▶ What is required
Output only the lines below from the one containing "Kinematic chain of" to the one containing "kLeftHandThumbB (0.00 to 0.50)", exactly as written, both ends kept.

(Data in this exercise Opens)

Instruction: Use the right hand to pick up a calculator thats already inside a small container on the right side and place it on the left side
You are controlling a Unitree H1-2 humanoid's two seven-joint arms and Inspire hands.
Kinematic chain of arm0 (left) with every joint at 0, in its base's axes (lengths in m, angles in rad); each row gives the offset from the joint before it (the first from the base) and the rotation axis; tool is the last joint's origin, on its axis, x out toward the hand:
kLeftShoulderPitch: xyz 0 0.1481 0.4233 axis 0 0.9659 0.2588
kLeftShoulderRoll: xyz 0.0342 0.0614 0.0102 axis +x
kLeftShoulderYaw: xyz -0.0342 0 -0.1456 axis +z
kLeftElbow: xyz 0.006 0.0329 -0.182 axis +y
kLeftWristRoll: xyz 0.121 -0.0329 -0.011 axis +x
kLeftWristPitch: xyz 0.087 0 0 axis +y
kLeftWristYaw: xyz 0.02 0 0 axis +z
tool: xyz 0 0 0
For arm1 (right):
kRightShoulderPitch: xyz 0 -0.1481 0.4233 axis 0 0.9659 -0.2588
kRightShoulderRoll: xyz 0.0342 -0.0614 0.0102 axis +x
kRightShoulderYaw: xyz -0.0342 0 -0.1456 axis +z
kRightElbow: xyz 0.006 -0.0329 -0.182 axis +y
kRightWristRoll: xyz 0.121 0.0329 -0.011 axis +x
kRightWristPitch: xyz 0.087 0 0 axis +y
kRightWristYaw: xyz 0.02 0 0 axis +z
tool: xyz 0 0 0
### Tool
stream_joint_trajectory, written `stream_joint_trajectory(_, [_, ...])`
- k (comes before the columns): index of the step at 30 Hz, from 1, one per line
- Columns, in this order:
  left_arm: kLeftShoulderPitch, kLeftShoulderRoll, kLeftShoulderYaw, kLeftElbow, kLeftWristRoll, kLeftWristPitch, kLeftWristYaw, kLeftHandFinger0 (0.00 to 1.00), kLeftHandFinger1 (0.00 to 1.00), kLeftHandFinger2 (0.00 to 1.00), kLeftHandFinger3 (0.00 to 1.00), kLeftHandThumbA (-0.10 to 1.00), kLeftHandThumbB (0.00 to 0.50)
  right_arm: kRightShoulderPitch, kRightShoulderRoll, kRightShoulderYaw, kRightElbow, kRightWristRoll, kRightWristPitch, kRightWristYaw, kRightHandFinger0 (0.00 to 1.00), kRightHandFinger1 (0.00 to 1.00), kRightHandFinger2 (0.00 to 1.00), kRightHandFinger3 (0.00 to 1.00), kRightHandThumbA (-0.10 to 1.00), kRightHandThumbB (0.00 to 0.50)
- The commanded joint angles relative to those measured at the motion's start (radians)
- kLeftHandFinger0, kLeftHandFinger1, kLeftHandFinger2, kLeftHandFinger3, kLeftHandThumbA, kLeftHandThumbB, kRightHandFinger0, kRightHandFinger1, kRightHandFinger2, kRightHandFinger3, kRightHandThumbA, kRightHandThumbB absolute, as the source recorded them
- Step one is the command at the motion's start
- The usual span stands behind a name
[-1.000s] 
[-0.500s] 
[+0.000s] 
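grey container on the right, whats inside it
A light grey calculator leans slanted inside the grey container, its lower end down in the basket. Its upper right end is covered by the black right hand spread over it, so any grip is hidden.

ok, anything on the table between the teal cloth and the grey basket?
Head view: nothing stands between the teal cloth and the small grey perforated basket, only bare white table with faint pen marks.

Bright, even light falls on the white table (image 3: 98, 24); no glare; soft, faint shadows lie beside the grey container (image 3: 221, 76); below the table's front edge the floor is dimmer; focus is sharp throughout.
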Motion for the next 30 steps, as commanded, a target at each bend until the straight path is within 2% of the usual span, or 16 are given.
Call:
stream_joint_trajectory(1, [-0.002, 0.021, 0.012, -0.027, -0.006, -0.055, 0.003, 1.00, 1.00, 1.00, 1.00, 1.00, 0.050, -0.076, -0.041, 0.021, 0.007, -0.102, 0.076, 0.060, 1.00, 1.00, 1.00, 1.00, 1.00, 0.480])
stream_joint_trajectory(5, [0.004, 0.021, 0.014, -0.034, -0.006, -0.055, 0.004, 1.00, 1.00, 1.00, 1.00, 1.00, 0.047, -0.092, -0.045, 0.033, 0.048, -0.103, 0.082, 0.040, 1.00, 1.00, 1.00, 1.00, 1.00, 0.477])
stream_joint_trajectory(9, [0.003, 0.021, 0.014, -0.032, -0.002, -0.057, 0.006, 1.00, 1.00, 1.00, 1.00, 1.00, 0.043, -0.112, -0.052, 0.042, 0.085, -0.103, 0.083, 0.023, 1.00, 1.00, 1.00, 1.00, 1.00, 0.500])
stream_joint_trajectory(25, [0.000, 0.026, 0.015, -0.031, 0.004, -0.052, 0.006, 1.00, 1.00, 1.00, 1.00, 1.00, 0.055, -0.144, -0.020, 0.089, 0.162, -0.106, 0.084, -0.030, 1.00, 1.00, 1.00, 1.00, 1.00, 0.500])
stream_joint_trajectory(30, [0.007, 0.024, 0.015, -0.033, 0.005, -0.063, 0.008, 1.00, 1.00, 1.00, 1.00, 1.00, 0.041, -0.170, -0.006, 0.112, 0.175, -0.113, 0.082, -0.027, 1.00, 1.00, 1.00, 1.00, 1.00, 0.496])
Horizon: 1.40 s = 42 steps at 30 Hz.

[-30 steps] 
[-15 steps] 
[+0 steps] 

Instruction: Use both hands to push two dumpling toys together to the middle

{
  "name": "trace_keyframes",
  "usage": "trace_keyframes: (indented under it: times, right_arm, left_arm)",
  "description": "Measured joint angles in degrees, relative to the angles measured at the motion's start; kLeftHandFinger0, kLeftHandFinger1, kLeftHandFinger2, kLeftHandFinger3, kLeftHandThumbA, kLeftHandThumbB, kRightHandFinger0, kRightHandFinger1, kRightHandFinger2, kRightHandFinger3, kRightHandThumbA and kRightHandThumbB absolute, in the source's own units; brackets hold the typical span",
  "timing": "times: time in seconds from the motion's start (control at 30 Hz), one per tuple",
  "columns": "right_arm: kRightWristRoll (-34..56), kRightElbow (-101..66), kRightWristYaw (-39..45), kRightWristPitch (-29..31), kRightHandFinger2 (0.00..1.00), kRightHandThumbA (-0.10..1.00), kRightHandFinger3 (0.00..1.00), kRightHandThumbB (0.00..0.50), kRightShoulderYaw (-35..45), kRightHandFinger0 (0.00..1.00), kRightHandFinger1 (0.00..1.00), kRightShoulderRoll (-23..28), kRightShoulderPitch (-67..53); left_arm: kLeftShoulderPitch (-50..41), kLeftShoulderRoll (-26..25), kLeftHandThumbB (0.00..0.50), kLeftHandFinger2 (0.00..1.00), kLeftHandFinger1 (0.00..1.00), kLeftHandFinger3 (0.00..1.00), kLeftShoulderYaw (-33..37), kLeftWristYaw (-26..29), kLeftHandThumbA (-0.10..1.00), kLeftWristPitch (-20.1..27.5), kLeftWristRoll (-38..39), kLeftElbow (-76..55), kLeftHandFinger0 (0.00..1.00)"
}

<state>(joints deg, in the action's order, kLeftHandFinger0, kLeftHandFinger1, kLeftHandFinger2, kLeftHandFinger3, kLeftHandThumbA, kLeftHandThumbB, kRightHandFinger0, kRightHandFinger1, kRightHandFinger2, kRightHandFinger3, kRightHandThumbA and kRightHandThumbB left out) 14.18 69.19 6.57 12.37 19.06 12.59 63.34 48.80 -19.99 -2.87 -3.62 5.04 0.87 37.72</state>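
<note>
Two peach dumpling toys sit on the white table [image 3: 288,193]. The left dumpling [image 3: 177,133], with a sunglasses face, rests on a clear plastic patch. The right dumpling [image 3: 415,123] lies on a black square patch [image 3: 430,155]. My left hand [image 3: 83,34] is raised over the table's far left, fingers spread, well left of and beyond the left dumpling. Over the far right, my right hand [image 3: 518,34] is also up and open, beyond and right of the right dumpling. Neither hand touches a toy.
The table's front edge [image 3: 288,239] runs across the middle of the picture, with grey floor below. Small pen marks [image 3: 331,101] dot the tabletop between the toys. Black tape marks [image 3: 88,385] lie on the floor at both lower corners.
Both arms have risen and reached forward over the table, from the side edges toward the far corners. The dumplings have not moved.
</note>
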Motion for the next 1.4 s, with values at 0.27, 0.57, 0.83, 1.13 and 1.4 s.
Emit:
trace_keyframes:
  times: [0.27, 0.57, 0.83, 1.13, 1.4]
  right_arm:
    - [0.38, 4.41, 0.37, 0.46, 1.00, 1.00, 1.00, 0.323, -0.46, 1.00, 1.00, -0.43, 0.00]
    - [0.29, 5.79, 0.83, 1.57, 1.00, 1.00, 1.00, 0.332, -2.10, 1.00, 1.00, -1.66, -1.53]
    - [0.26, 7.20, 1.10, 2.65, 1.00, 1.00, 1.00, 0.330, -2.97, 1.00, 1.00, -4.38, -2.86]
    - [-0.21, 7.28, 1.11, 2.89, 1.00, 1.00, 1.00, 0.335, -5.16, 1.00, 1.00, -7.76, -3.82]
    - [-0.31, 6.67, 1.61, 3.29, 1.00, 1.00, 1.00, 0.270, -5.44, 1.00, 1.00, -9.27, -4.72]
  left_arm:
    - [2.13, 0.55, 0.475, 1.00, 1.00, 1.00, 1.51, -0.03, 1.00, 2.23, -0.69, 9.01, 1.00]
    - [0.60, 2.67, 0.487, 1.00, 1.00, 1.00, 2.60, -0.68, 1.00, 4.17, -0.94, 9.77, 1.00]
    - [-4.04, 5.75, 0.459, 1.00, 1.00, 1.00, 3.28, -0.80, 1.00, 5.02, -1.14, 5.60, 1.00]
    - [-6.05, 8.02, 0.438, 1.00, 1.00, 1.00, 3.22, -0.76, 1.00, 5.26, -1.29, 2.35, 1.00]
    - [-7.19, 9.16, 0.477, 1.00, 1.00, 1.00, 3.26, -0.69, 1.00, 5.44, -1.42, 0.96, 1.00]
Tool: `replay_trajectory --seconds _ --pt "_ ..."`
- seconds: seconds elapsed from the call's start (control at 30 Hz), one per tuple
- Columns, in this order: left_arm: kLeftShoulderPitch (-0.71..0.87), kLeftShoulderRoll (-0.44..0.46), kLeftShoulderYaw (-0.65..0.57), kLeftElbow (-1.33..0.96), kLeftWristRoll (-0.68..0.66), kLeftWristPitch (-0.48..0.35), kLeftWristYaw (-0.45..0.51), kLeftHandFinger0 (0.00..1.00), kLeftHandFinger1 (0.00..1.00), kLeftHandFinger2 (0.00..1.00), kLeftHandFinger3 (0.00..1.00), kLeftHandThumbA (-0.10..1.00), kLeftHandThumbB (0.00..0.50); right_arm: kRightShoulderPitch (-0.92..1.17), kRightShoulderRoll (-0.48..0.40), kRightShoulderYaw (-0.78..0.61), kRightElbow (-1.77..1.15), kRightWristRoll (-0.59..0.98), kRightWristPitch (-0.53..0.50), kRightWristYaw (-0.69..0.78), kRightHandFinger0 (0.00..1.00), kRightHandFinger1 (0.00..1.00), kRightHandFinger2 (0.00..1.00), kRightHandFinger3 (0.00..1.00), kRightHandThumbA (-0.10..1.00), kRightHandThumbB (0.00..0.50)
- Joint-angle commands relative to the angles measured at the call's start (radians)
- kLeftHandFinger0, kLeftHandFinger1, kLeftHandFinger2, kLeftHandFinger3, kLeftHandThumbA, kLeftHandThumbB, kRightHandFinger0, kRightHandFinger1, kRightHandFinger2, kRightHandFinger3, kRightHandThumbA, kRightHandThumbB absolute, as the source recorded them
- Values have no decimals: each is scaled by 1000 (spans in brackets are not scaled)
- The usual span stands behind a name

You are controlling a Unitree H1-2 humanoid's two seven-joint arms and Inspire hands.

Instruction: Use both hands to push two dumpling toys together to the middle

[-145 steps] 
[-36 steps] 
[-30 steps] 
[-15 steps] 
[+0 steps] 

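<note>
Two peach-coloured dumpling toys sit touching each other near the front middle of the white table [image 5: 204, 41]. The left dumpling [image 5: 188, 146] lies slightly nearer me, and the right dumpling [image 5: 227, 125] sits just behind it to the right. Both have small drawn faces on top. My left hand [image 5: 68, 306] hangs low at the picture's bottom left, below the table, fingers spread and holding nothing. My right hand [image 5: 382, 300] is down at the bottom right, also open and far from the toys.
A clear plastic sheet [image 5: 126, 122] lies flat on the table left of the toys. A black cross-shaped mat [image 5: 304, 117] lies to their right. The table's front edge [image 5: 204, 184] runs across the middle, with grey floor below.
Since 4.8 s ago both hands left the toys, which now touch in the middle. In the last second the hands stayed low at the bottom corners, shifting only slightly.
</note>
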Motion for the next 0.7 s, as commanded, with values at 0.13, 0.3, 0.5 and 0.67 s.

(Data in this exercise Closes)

▶ Your solution
Kinematic chain of arm0 (left) with every joint at 0, in its base's axes (lengths in m, angles in rad); each row gives the offset from the joint before it (the first from the base) and the rotation axis; tool is the last joint's origin, on its axis, x out toward the hand:
kLeftShoulderPitch: xyz 0 0.1481 0.4233 axis 0 0.9659 0.2588
kLeftShoulderRoll: xyz 0.0342 0.0614 0.0102 axis +x
kLeftShoulderYaw: xyz -0.0342 0 -0.1456 axis +z
kLeftElbow: xyz 0.006 0.0329 -0.182 axis +y
kLeftWristRoll: xyz 0.121 -0.0329 -0.011 axis +x
kLeftWristPitch: xyz 0.087 0 0 axis +y
kLeftWristYaw: xyz 0.02 0 0 axis +z
tool: xyz 0 0 0
For arm1 (right):
kRightShoulderPitch: xyz 0 -0.1481 0.4233 axis 0 0.9659 -0.2588
kRightShoulderRoll: xyz 0.0342 -0.0614 0.0102 axis +x
kRightShoulderYaw: xyz -0.0342 0 -0.1456 axis +z
kRightElbow: xyz 0.006 -0.0329 -0.182 axis +y
kRightWristRoll: xyz 0.121 0.0329 -0.011 axis +x
kRightWristPitch: xyz 0.087 0 0 axis +y
kRightWristYaw: xyz 0.02 0 0 axis +z
tool: xyz 0 0 0
### Tool
stream_joint_trajectory, written `stream_joint_trajectory(_, [_, ...])`
- k (comes before the columns): index of the step at 30 Hz, from 1, one per line
- Columns, in this order:
  left_arm: kLeftShoulderPitch, kLeftShoulderRoll, kLeftShoulderYaw, kLeftElbow, kLeftWristRoll, kLeftWristPitch, kLeftWristYaw, kLeftHandFinger0 (0.00 to 1.00), kLeftHandFinger1 (0.00 to 1.00), kLeftHandFinger2 (0.00 to 1.00), kLeftHandFinger3 (0.00 to 1.00), kLeftHandThumbA (-0.10 to 1.00), kLeftHandThumbB (0.00 to 0.50)

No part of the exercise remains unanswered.